Task to carry out:
Retype all entries exactly, skipping pictures.

Entries shown:
+--

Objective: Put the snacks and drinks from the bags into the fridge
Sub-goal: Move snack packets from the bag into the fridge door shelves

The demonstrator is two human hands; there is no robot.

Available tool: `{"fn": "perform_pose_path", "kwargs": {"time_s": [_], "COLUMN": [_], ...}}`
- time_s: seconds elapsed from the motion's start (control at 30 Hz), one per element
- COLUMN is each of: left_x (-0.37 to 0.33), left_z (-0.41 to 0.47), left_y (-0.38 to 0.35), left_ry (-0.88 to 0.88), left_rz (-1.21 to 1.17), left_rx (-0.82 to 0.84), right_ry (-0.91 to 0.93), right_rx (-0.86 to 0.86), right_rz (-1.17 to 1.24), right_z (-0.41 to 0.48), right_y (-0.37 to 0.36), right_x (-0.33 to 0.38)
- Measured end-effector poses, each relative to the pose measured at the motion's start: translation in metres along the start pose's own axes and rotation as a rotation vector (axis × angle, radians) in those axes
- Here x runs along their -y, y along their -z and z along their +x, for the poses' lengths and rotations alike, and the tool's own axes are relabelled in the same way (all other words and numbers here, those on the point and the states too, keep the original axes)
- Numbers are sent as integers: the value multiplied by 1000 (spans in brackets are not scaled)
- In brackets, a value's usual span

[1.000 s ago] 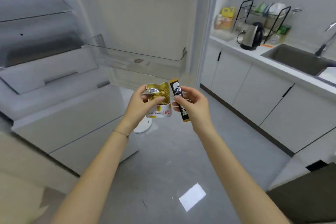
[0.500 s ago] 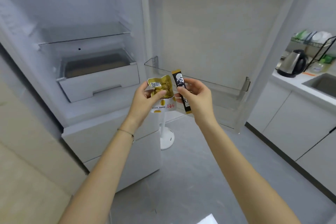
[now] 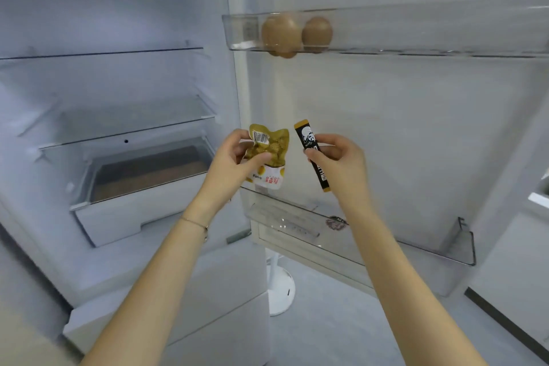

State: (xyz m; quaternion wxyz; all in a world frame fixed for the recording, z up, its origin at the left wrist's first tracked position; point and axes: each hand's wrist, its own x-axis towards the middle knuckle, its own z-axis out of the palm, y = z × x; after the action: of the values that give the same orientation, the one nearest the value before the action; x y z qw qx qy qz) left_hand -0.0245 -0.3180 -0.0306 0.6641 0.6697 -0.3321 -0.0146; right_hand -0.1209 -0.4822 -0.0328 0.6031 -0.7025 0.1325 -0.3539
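A yellow-and-white snack pouch [image 3: 274, 147] sits upright in the left hand [image 3: 231, 169], thumb pressed across its front and fingers curled behind. Just beside it, not touching, a slim black-and-orange stick packet [image 3: 306, 136] is pinched between the thumb and fingers of the right hand [image 3: 341, 166]. Both are held in front of the open fridge [image 3: 118, 9], above the lower door shelf [image 3: 463, 246]. Two eggs [image 3: 280, 33] rest in the upper door shelf [image 3: 430, 30]. A drawer [image 3: 124, 214] sits under a glass shelf [image 3: 133, 131].
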Motion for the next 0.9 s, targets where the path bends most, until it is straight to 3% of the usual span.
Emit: {"fn": "perform_pose_path", "kwargs": {"time_s": [0.13, 0.37, 0.5, 0.77, 0.9], "left_x": [11, 31, 53, 81, 84], "left_z": [33, 82, 96, 103, 101], "left_y": [4, 4, -5, -11, -12], "left_ry": [-21, -3, 28, -24, -86], "left_rz": [169, 492, 625, 701, 721], "left_rx": [193, 736, 1028, 1233, 1250], "right_ry": [-29, -192, -257, -361, -460], "right_rx": [14, 334, 419, 558, 572], "right_rz": [-239, -760, -848, -962, -875], "right_z": [16, 26, 19, 11, 11], "right_y": [14, 35, 27, 2, -1], "right_x": [-7, -17, -26, -33, -37]}}
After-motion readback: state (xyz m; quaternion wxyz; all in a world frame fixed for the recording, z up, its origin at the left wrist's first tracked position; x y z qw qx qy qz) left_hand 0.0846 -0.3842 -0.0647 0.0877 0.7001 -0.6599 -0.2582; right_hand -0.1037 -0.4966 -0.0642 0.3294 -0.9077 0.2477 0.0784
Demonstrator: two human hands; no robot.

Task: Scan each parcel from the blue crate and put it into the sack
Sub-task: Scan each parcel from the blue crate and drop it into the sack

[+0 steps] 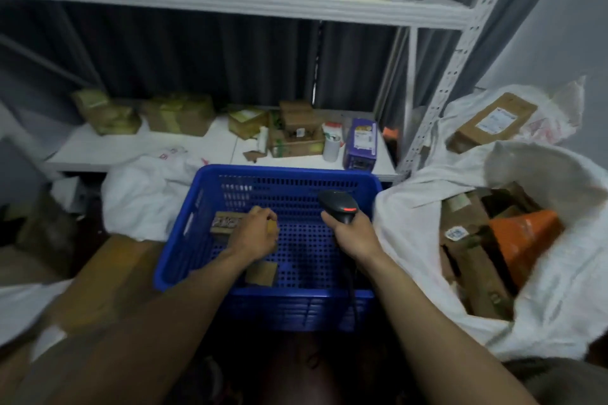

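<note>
inside the blue crate [179, 240], a left hand [255, 232] curls round a small cardboard parcel [227, 223] while the right hand [353, 235] grips a barcode scanner [339, 204], the white sack [411, 217] open just beside. the parcel looks light and stiff, best pinched across opposite edges.

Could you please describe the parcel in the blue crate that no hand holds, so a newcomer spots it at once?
Find the blue crate in the middle of the view. On its floor by the near wall, beside the left forearm, lies a small brown parcel. Unlike the other parcel farther in, which the left hand grips, this one lies loose, untouched.
</note>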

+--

Worked solution:
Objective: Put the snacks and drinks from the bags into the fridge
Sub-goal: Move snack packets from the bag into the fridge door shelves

The demonstrator is two human hands; there is no robot.

Available tool: `{"fn": "perform_pose_path", "kwargs": {"time_s": [_], "COLUMN": [_], ...}}`
- time_s: seconds elapsed from the motion's start (control at 30 Hz), one per element
- COLUMN is each of: left_x (-0.37 to 0.33), left_z (-0.41 to 0.47), left_y (-0.38 to 0.35), left_ry (-0.88 to 0.88), left_rz (-1.21 to 1.17), left_rx (-0.82 to 0.84), right_ry (-0.91 to 0.93), right_rx (-0.86 to 0.86), right_rz (-1.17 to 1.24), right_z (-0.41 to 0.48), right_y (-0.37 to 0.36), right_x (-0.33 to 0.38)
- Measured end-effector poses, each relative to the pose measured at the motion's start: translation in metres along the start pose's own axes and rotation as a rotation vector (axis × angle, radians) in those axes
- Here x runs along their -y, y along their -z and z along their +x, for the poses' lengths and rotations alike, and the tool's own axes are relabelled in the same way (all other words and numbers here, those on the point and the states too, keep the original axes)
- Numbers are sent as integers: the value multiplied by 1000 (spans in brackets are not scaled)
- In brackets, a value's usual span

[1.000 s ago] 
[0.500 s ago] 
[now] 

State: (xyz m; quaternion wxyz; all in a world frame fixed for the recording, z up, its origin at the left wrist's first tracked position; point and axes: each hand's wrist, its own x-axis towards the middle knuckle, its own z-axis out of the palm, y = z × x; after the action: of the values that give the same orientation, the one nearest the value before the action; x y z qw qx qy qz) left_hand -0.0245 -0.3180 -0.0306 0.6641 0.6697 -0.3321 -0.0146; right_hand -0.1209 -0.4822 -0.0328 0.6031 -0.7025 0.1325 -0.3539
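A yellow-and-white snack pouch [image 3: 274, 147] sits upright in the left hand [image 3: 231, 169], thumb pressed across its front and fingers curled behind. Just beside it, not touching, a slim black-and-orange stick packet [image 3: 306, 136] is pinched between the thumb and fingers of the right hand [image 3: 341, 166]. Both are held in front of the open fridge [image 3: 118, 9], above the lower door shelf [image 3: 463, 246]. Two eggs [image 3: 280, 33] rest in the upper door shelf [image 3: 430, 30]. A drawer [image 3: 124, 214] sits under a glass shelf [image 3: 133, 131].
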Motion for the next 0.9 s, targets where the path bends most, until it is straight to 3% of the usual span.
Emit: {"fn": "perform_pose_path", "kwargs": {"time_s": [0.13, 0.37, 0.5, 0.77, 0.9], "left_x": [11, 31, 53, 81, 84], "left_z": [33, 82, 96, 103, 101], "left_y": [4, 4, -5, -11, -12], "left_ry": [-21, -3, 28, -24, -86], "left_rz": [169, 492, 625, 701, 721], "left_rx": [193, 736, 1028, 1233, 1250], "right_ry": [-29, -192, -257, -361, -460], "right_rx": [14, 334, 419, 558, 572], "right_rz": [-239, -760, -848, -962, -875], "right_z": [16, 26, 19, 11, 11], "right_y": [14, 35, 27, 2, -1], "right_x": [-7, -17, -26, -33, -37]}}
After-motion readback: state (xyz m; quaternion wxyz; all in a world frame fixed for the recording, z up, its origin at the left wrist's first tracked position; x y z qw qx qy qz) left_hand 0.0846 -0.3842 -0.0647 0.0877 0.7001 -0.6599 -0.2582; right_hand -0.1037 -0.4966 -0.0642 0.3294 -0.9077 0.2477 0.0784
Demonstrator: two human hands; no robot.

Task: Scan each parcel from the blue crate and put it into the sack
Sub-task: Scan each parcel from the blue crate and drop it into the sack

[+0 steps] 

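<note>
inside the blue crate [179, 240], a left hand [255, 232] curls round a small cardboard parcel [227, 223] while the right hand [353, 235] grips a barcode scanner [339, 204], the white sack [411, 217] open just beside. the parcel looks light and stiff, best pinched across opposite edges.

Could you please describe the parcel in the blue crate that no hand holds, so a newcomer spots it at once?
Find the blue crate in the middle of the view. On its floor by the near wall, beside the left forearm, lies a small brown parcel. Unlike the other parcel farther in, which the left hand grips, this one lies loose, untouched.
</note>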

Nothing remains to be done for this exercise.